Your task:
Every line of the listing should be retyped exactly, but none of the pictures should be.

==== The data ====

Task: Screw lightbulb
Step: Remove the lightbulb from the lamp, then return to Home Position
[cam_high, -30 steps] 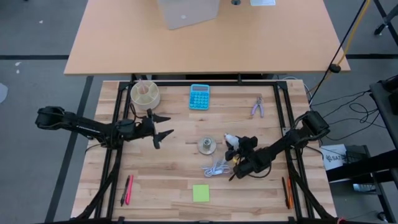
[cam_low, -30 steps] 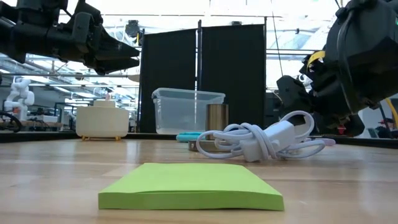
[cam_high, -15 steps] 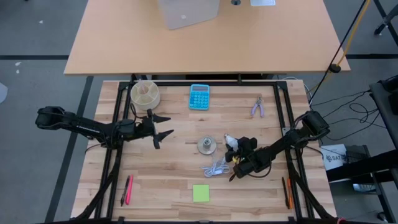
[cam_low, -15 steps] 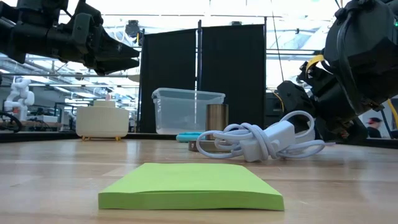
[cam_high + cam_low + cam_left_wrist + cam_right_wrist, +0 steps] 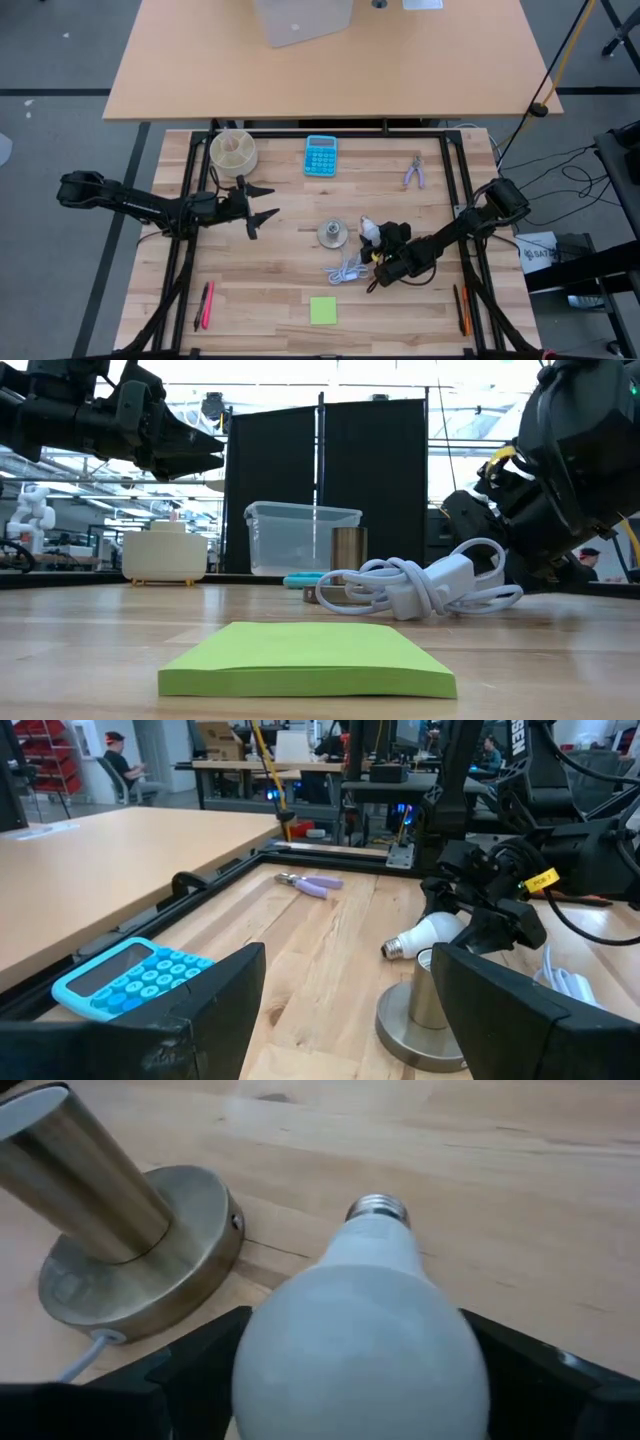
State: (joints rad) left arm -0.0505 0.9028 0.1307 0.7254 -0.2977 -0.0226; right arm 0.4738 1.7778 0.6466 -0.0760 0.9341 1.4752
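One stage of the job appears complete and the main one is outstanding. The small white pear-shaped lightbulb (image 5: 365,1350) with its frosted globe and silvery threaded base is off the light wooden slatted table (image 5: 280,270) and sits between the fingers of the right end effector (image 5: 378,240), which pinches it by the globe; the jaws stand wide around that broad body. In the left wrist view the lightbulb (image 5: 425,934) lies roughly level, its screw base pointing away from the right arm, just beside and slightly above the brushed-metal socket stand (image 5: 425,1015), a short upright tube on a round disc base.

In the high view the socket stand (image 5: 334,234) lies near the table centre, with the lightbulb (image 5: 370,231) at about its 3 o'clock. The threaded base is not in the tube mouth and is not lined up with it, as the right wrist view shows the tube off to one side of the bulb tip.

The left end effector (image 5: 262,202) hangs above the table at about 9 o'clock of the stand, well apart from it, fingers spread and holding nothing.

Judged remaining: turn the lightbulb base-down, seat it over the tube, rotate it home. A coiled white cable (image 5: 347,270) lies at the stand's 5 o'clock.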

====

Answer to the exercise:
Task: Screw lightbulb
Step: Remove the lightbulb from the lamp, then return to Home Position
[cam_high, -30 steps] 
[cam_low, -30 steps] 
[cam_high, -15 steps] 
[cam_low, -15 steps] 
[cam_high + cam_low + cam_left_wrist + cam_right_wrist, +0 steps] 
State: (joints rad) left arm -0.0505 0.9028 0.1307 0.7254 -0.2977 -0.0226; right arm 0.4738 1.7778 0.6466 -0.0760 0.9341 1.4752
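One stage of the job appears complete and the main one is outstanding. The small white pear-shaped lightbulb (image 5: 365,1350) with its frosted globe and silvery threaded base is off the light wooden slatted table (image 5: 280,270) and sits between the fingers of the right end effector (image 5: 378,240), which pinches it by the globe; the jaws stand wide around that broad body. In the left wrist view the lightbulb (image 5: 425,934) lies roughly level, its screw base pointing away from the right arm, just beside and slightly above the brushed-metal socket stand (image 5: 425,1015), a short upright tube on a round disc base.

In the high view the socket stand (image 5: 334,234) lies near the table centre, with the lightbulb (image 5: 370,231) at about its 3 o'clock. The threaded base is not in the tube mouth and is not lined up with it, as the right wrist view shows the tube off to one side of the bulb tip.

The left end effector (image 5: 262,202) hangs above the table at about 9 o'clock of the stand, well apart from it, fingers spread and holding nothing.

Judged remaining: turn the lightbulb base-down, seat it over the tube, rotate it home. A coiled white cable (image 5: 347,270) lies at the stand's 5 o'clock.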

This answer is now finished.